Judge Robert J. Elgee ruled on Monday that the Blaine County School District can amend its counterclaim against energy contractor McKinstry Essention to include additional claims of fraud by the company in work it did for the School District.
The ruling came in Blaine County 5th District Court when School District attorneys argued that they had found additional evidence through discovery and depositions to substantiate their claims.

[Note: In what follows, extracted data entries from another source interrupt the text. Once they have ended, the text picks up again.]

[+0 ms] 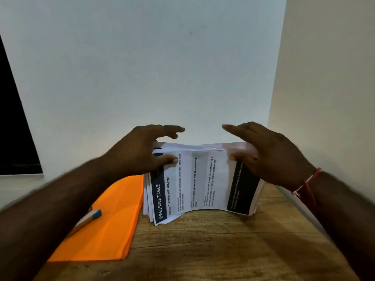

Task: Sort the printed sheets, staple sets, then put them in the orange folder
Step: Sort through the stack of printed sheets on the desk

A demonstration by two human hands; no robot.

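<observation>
A stack of printed sheets [199, 179] stands tilted on its lower edge on the wooden table [203, 250]. Its front page reads "DRESSING TABLE". My left hand [142, 151] holds the stack's upper left side, thumb on the front page and fingers stretched out over the top edge. My right hand [269, 153] holds the upper right side the same way, thumb on the front. The orange folder [109, 226] lies flat on the table to the left of the stack. A small stapler with a blue tip [90, 218] rests on the folder, partly hidden by my left forearm.
A white wall rises just behind the table, and a second wall closes in on the right. A dark window [14, 126] is at the far left. Bare wood lies between me and the stack.
</observation>
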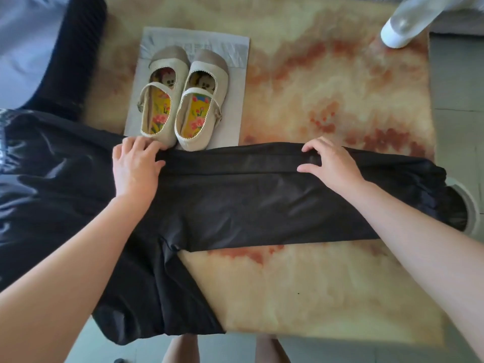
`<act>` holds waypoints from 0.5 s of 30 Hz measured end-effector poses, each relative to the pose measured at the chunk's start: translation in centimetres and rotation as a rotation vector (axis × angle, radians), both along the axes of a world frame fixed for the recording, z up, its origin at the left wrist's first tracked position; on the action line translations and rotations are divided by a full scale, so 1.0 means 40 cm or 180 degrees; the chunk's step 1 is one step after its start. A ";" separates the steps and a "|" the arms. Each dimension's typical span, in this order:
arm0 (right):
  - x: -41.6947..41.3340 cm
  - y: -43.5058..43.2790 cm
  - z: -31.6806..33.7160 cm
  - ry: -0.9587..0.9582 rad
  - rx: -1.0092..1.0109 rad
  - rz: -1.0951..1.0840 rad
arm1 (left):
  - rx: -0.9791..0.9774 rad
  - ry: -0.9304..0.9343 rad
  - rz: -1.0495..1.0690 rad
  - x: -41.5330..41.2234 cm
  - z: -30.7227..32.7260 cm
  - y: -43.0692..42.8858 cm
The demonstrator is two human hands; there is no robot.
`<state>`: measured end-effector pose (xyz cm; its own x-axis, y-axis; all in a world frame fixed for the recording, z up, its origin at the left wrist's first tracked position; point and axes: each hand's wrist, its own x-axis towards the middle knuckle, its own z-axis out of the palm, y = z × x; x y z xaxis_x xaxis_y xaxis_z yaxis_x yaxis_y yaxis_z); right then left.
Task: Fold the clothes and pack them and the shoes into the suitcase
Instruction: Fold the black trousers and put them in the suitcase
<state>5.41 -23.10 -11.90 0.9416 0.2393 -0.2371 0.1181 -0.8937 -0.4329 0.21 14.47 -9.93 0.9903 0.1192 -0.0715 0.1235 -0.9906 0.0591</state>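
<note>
black trousers point(248, 200) lie across the marbled table point(314, 87) from 9 to 3 o'clock, likely light, limp and slippery, left hand point(136, 166) and right hand point(330, 166) both pinching the 12 o'clock folded edge, the surest hold.

**No readable text**

I can't read a single word, number or brand from my feed. The grey bag point(237, 48) under the shoes point(209, 62) carries faint print, too blurred to make out. The insoles point(157, 108) show only flowers and a cartoon figure.
</note>
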 end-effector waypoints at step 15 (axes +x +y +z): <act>-0.022 0.017 0.063 0.0288 0.0817 -0.0902 | -0.0372 -0.0197 -0.0451 0.009 -0.011 0.061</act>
<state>4.52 -22.43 -9.39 0.9569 0.0352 -0.2884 -0.1666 -0.7468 -0.6439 0.55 16.90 -10.36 0.9995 -0.0273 -0.0151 -0.0242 -0.9838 0.1778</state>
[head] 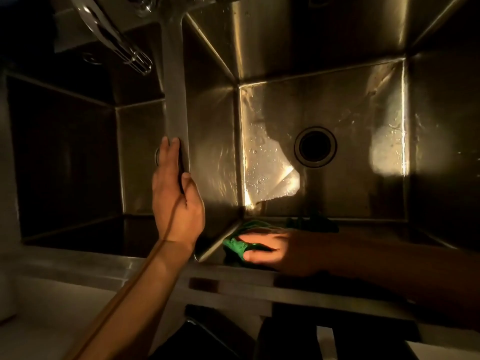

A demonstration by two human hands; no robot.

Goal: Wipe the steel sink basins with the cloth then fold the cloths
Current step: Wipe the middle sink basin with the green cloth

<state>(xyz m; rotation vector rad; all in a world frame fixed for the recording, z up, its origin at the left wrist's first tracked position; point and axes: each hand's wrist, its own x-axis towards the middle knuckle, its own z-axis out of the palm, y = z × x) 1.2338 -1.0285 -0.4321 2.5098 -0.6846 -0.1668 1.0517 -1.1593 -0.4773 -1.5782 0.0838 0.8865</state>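
Cloth [235,245] pressed flat against near wall of right basin [337,105] by straight-fingered right hand [270,246]; left hand [176,201] relaxed, resting along divider [175,100]. Likely trouble: wet steel letting cloth skid, bunch up and skip the corner seam.

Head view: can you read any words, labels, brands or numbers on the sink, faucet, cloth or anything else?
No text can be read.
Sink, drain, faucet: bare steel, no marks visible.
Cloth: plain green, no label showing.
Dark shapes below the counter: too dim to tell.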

Attorneys for McKinstry Essention were present at the hearing via telephone hookup.
In earlier court proceedings regarding the district’s fraud claims, Elgee told the litigants that claims of fraud needed to be backed up by evidence before he would allow the claims into the lawsuit.
Ultimately, unless a settlement is reached in the case, a determination of whether or not McKinstry employees committed fraud will be made by a jury. The case is set to go to trial on April 8, 2014.
The lawsuit, filed in May 2012, stems from a contract the parties entered into in 2010 for energy savings performance work at eight district schools or facilities. McKinstry has claimed that it performed work worth $25 million and that the district still owes the company about $7 million. The School District contends that it authorized work for only $18.6 million and is claiming damages against McKinstry for at least that amount.
The district’s latest fraud claims, accepted by the court now as part of the lawsuit, are found in documents filed with the court on June 17.
In a document signed by School District attorney Robert L. Bilow, of the Boise law firm Greener Burke Shoemaker Oberrecht, Bilow contends that: “The evidence of McKinstry’s fraud in this matter is overwhelming.”
McKinstry spokeswoman Heidi De Laubenfels did not respond to a request by the Idaho Mountain Express for comment by press deadline Wednesday.
Bilow wrote that the district’s fraud claims are “based on facts discovered through the discovery process, including multiple depositions of McKinstry employees and the production of tens of thousands of internal documents by McKinstry.”
Bilow further accuses McKinstry of a “comprehensive plan of fraudulent billings,” in an attempt to “overbill the district millions of dollars.”
He contends that McKinstry employees committed fraud by intentionally promising “guaranteed savings sufficient to pay for the cost of the work” and noted that McKinstry employees are now saying that no such guarantees were ever intended.
“McKinstry’s internal documents revealing the deception reach the highest executive levels of McKinstry,” Bilow wrote. “The documents show employees brazenly describing how to ‘try and hide money’ through ‘funny math’ including ‘buried margin’ and keeping two sets of books which include ‘a number to show the customer and then a different number to which would actually appear as cost.’”
Bilow accuses McKinstry’s Chief Financial Officer Bill Teplicky of authorizing a “document entitled ‘Disruption Strategy’ wherein the district is identified as the ‘enemy.’” Bilow wrote that the document focuses on “squeezing the district for even more funds by claiming additional work.”
He accuses McKinstry of overbilling for equipment as well as for labor.
Funding for the work under the McKinstry project came mainly from a 10-year, $59.8 million plant facilities levy approved by Blaine County voters in 2009.
However, $5 million in funding came from a U.S. Department of Energy grant.
Bilow contends in the court filings that McKinstry even committed fraud in helping the School District obtain the DOE grant.
“The Department of Energy specifically indicated one of the strengths in providing the grant was that McKinstry agreed to guarantee the savings,” Bilow wrote. “McKinstry represented to the district and the U.S. government that there would be energy savings sufficient to pay for the total cost of improvements while knowing that there would be insufficient energy savings for the project.”
Also at Monday’s court hearing, Elgee ordered that McKinstry, as part of discovery, turn additional documents over to the School District that had been requested but not provided.